— Тищенко уж два раза звонил, — сказала жена. — Говорит, все собрались…
В тот же момент затрезвонил телефон. Голубой пластмассовый аппарат звенел тонко, мелодично, настырно.
— Небось снова он, — кивнула Фросина, не поворачивая головы.
— И какого… ему черта… Взяли моду.
Он схватил трубку, потянул за шнур, и аппарат соскользнул с полированной тумбочки, загремел по полу, от него отлетел большой кусок, и закривуляло какое-то колесико. В трубке квакнуло и затихло. Грек присел на корточки, постучал по рычагу пальцем, но трубка молчала.
— Ну вот… Теперь звонить не будут. Оставят в покое. А что, разве я не имею права на отдых? Не имею, да? — порывался он с вопросами неизвестно к кому, и Фросина Федоровна снова удивленно посмотрела на него.
— Ты свою служебную злость оставляй там, — махнула она рукой, — в конторе. Домой не носи.
— А ты оставляешь? — вскипел он. — Тебя не тащат каждый вечер по вызовам?
— Это другое дело, — ответила жена.
— И никуда я сегодня не пойду, — гремел Василь Федорович. — В конце концов могу я хоть раз в жизни побыть дома, лечь по-человечески в постель, почитать.
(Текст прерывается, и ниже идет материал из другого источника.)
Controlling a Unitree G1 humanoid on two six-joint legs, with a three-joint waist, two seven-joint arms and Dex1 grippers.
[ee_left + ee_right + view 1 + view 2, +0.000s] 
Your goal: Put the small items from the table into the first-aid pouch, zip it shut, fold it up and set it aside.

Он и вправду решил не ходить в гости. Хотя, если сказать честно, любил посидеть в шумном застолье, по нраву ему были крестьянские кушанья, и ценил он ритуал и сам умел сказать красивое, приятное хозяевам слово. Он знал, как много значат для людей искренние, добрые слова, и при случае не скупился на них. Но сейчас душа у него была как выжженное вербовое дупло: не было там красивых слов и вообще ничего не было.
Грек отправился на кухню, налил из графинчика фужер водки, выпил, закусил тем же мясом, что и в обед (борщ разогревать не захотелось), и потопал сапожищами в спальню, забыв переобуться в домашние тапочки. Вернулся, сгреб со стола газеты и журналы, включил настольную лампу и улегся в постель.
Развернул книжку, уставился на страничку. Не читалось. Перевел взгляд на розу в углу, вечно цветущую розу, — девчонки привязали бумажные, очень похожие на настоящие цветы, — и почувствовал, что ему словно чего-то недостает, не может он ни на чем сосредоточиться. Всю дорогу торопился, казалось, вот приедет домой и обдумает все спокойно и сможет все разложить по полочкам. Но мысли расплывались, да и не хотелось теперь ничего вспоминать, а углубиться в чтение тоже не мог.
Фросина Федоровна постояла на пороге, вздохнула и молча пошла на кухню. За двадцать лет семейной жизни изучила мужа, знала, что теперь его трогать нельзя, что не надо даже ни о чем расспрашивать и, сохрани боже, успокаивать или сочувствовать. Пускай перекипит, пускай сам перетрет свою крутую злость, такое с ним бывает не часто. Да и она не имела привычки вмешиваться в его дела. Она не была похожа на председательшу — влиятельную первую даму на селе, к которой бригадирши бегают тайком просить за своих мужей, и хотя Фросина — властная и уверенная в себе, но крепка своей работой, своей должностью, а не мужниной. За его дела она только переживала. Фросина Федоровна не боялась его гнева, даже, напротив, сложилось так, что больше гневалась, поучала и бранила их всех она, «перегоняла на гречку», «устраивала стихийный бунт», как потом подшучивал он, и они боялись уронить слово, управлялись молча, торопились сделать недоделанное или переделать сделанное плохо, но отцовский гнев — это все-таки отцовский гнев, он настоящий, ибо настоящий у них отец, хотя немного и забавный, смешной, на их взгляд. Но смешной и грозный не в одно время.